All that is wanted is the exact text of the lines below from the one with "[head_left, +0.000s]" through the one with "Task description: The", inclusive, minus any pictures.

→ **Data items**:
#####
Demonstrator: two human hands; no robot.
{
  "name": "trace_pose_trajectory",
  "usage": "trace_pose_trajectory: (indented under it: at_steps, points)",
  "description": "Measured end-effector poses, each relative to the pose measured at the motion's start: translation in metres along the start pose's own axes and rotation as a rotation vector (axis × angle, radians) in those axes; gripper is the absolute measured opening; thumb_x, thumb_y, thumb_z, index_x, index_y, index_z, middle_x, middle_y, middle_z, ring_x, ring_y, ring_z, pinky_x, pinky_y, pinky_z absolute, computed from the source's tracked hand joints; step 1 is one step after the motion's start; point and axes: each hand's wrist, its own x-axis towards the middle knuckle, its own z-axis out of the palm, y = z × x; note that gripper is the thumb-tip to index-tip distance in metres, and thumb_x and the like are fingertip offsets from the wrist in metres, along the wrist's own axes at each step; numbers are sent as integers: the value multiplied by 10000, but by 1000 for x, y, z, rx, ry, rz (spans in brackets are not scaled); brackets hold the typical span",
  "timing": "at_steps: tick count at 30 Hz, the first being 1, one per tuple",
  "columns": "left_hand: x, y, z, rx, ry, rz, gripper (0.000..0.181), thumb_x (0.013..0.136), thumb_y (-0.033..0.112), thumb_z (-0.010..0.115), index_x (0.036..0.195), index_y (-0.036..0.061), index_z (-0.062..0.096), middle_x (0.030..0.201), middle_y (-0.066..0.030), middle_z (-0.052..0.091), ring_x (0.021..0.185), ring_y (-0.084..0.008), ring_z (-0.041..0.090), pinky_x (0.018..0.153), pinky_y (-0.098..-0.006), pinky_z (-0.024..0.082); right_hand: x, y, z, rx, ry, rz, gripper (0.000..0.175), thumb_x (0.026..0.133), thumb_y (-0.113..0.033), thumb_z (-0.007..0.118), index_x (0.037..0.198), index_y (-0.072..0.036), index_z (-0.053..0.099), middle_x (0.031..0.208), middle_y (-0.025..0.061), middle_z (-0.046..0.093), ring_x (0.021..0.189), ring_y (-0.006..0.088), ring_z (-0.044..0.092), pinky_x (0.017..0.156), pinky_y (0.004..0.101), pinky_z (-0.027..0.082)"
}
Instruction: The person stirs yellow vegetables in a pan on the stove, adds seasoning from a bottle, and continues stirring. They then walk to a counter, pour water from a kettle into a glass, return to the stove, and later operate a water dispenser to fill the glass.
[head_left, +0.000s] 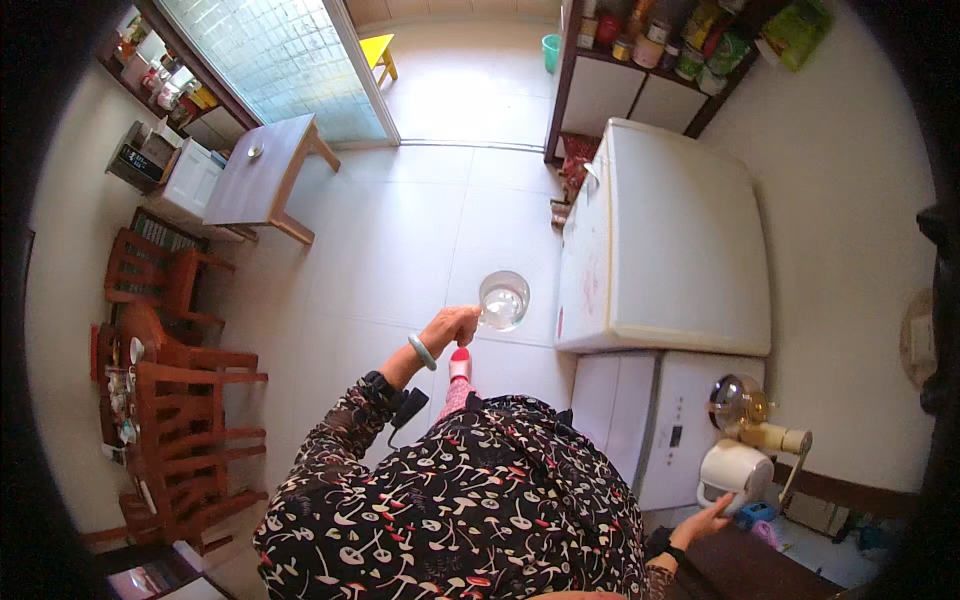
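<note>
In the head view my left hand (457, 324), with a pale bangle on the wrist, is closed on the handle of a clear glass pitcher (504, 300) that holds some clear liquid. The pitcher is held out in front of me over the tiled floor. At the lower right my right hand (709, 519) is by the handle of a white electric kettle (736, 474); whether the fingers grip it cannot be told. The kettle is beside a shiny metal-and-cream appliance (742, 412) near the white washing machine (675, 442).
A white refrigerator (682, 240) stands at my right. Wooden chairs (180, 420) line the left side, with a small table (259, 176) further ahead. Beyond the sliding glass door (285, 60) is a yellow stool (379, 54). Shelves (637, 75) with jars stand ahead on the right.
</note>
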Motion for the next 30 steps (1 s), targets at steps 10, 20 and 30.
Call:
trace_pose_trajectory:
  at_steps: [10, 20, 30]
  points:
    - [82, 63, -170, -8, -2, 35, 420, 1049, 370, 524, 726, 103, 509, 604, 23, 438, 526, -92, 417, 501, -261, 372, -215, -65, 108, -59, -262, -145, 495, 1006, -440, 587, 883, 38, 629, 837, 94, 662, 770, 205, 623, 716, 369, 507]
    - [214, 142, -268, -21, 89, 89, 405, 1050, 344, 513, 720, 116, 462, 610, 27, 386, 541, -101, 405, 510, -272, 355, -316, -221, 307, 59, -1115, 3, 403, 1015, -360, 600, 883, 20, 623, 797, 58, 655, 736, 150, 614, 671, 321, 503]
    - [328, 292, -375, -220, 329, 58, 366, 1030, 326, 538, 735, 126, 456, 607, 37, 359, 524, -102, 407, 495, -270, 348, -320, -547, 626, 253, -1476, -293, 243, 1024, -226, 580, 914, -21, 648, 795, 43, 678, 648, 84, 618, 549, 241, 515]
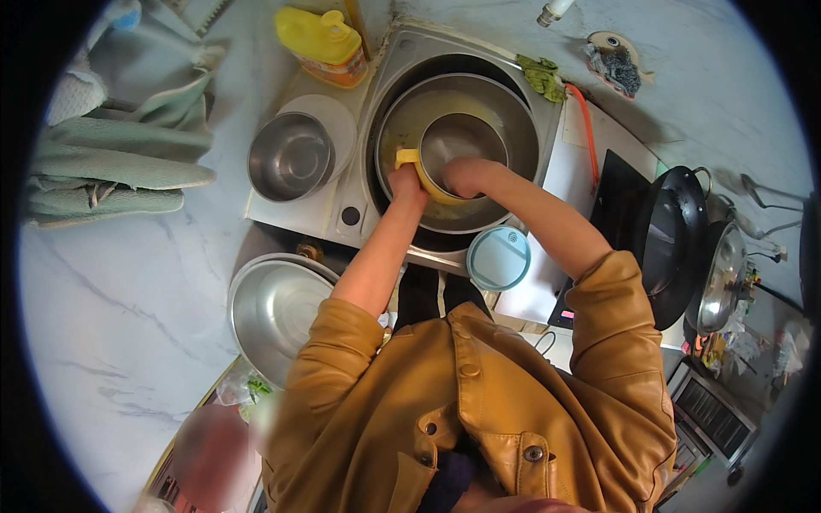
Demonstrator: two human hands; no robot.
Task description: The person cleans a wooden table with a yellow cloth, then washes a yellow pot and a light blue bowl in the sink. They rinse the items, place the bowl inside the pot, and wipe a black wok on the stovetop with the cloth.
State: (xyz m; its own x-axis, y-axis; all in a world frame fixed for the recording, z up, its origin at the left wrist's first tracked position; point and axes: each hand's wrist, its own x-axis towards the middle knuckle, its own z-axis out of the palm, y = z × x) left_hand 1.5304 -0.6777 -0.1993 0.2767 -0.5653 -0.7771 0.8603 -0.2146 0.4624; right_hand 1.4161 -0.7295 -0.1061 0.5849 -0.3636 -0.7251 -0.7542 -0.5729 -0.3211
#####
→ **Finished task**:
[head_left, +0.000s] 
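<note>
In the head view my left hand (457, 324), with a pale bangle on the wrist, is closed on the handle of a clear glass pitcher (504, 300) that holds some clear liquid. The pitcher is held out in front of me over the tiled floor. At the lower right my right hand (709, 519) is by the handle of a white electric kettle (736, 474); whether the fingers grip it cannot be told. The kettle is beside a shiny metal-and-cream appliance (742, 412) near the white washing machine (675, 442).
A white refrigerator (682, 240) stands at my right. Wooden chairs (180, 420) line the left side, with a small table (259, 176) further ahead. Beyond the sliding glass door (285, 60) is a yellow stool (379, 54). Shelves (637, 75) with jars stand ahead on the right.
</note>
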Motion for the next 30 steps (1 s), targets at steps 10, 20 and 30.
Call:
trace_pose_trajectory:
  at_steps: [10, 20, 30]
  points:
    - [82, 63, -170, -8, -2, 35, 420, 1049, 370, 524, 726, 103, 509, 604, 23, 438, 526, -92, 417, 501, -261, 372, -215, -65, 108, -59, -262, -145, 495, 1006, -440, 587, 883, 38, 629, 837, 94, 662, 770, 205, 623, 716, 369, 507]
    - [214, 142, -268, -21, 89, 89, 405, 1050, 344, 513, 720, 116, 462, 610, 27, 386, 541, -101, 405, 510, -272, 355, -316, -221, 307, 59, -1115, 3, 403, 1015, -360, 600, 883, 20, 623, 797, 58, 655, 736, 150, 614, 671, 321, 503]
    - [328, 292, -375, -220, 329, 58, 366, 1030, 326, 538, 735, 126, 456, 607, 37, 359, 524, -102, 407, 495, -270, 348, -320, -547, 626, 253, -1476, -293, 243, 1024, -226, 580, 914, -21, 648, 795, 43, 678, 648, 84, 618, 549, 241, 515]
Demonstrator: two human hands; no robot.
Task description: The person cleans a wooden table with a yellow cloth, then washes a yellow pot and a light blue bowl in the sink. They rinse the items, place the bowl inside the pot, and wipe a black wok on the stovetop with the cloth.

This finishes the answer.